The taxi driver glanced mistrustfully in the rear-view mirror, but he took Jack where he wanted to go.

“I might have known,” he grumbled when they arrived, “that somebody like you would try to pawn off a double sawbuck on me.”

“A dollar tip,” pleaded Jack, who was looking around for a sign of Susan Bright in a wedding dress. Not only was there no Susan Bright, there wasn't even a church.

Knowing that there was no church at the corner of Fifty-seventh Street, Jack ran down Fifth Avenue toward Fifty-fifth. His run was loping, but off-balance because of the cast. With every step the broken bones of his left arm jarred painfully.

There was a church at the corner of Fifty-fifth Street. Maybe his luck was changing. He clambered up the shallow stone steps to a pair of red doors. The door he jerked on first was locked, though he pulled so hard he nearly incapacitated his right arm as well.

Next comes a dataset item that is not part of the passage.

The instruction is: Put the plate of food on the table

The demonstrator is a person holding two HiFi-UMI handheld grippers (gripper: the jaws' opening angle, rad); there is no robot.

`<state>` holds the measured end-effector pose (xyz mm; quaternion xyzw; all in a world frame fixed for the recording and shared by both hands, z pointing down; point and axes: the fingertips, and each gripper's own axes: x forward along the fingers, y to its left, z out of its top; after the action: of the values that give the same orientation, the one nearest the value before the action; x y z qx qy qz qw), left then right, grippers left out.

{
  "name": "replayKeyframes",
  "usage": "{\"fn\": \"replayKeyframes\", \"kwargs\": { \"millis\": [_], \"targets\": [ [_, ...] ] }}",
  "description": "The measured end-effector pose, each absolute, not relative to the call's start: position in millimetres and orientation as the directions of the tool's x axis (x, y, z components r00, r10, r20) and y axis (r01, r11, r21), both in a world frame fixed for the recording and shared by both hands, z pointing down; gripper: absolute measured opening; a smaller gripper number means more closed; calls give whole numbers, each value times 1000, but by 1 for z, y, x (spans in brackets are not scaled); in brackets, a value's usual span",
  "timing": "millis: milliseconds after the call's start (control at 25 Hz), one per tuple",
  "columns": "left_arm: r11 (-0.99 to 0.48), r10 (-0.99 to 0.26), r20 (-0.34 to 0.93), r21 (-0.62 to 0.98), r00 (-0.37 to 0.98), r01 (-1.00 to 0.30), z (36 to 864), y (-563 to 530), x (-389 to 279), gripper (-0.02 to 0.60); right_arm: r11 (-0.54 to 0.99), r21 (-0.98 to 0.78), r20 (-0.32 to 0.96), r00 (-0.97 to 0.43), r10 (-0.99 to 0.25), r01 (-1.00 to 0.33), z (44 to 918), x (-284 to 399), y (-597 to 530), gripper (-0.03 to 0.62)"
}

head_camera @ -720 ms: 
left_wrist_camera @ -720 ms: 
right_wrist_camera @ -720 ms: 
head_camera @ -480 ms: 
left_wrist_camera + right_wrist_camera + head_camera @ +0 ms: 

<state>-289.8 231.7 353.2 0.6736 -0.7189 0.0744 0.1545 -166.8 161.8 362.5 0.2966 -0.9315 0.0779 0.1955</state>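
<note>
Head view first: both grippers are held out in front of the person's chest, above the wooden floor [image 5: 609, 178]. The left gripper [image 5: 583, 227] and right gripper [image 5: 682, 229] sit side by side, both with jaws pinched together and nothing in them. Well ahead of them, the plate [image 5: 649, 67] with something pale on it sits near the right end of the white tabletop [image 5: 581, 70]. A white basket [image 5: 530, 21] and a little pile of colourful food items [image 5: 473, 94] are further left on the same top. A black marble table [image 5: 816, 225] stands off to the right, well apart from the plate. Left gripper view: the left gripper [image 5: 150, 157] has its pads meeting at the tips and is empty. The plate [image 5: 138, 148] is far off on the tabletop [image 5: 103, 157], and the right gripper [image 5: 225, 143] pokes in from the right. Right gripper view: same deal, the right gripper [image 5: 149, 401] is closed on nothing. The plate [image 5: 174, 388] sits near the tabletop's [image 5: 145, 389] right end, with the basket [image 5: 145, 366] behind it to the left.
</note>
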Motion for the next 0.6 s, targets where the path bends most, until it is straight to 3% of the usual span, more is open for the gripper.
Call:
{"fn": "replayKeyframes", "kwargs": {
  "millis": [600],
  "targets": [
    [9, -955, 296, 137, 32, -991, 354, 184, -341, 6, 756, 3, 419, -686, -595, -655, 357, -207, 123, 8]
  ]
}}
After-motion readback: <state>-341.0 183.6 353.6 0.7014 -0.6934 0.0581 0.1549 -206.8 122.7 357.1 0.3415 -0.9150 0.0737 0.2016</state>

In order to get to the other pair of red doors, he tried to climb over the wrought-iron railing that ascended the steps right up to the doors, but it was too high. He didn't get over, merely succeeded in ripping a hole in his right trouser leg, crotch to knee.

He also pulled a muscle in his right calf. This new pain seemed in some way to balance his broken left arm.

He limped down to the sidewalk, and then up the other side. The red doors there swung open easily.

He found himself in a shallow dark vestibule with a high vaulted ceiling and marble floor. He stood still, thinking,
Wrong church…

He then became aware of a murmuring from the sanctuary, on the other side of a pair of wide mahogany doors inset with yellow and green stained glass.

Damn…

He pushed open the door to the sanctuary.

The vestibule had been so narrow and tight that Jack wasn't at all prepared for the size of the church. It seemed to stretch all the way to Sixth Avenue inside, and was so high that the hazy dust motes at the ceiling appeared to be about to coalesce into wisps of cloud. The long ranks of polished oak pews looked like a neatly felled forest, and the altar was hazy and soft in the distance.

And there at the front, before the altar, stood Rodolfo García-Cifuentes and his bride. A minister as tall as Jack was officiating. Only a dozen guests had gathered in the pews to the left and the right of the wide center aisle, down which Jack rushed till he was nearly halfway to the front.

“I—” cried Jack.

Rodolfo turned and smiled faintly.

The bride turned, but her gaze was concealed by her veil. Jack could easily imagine Susan's grim smile, her whispered, “I'm not a bit surprised…”

The guests in the sanctuary turned and stared at Jack in astonishment, and put their heads together and murmured.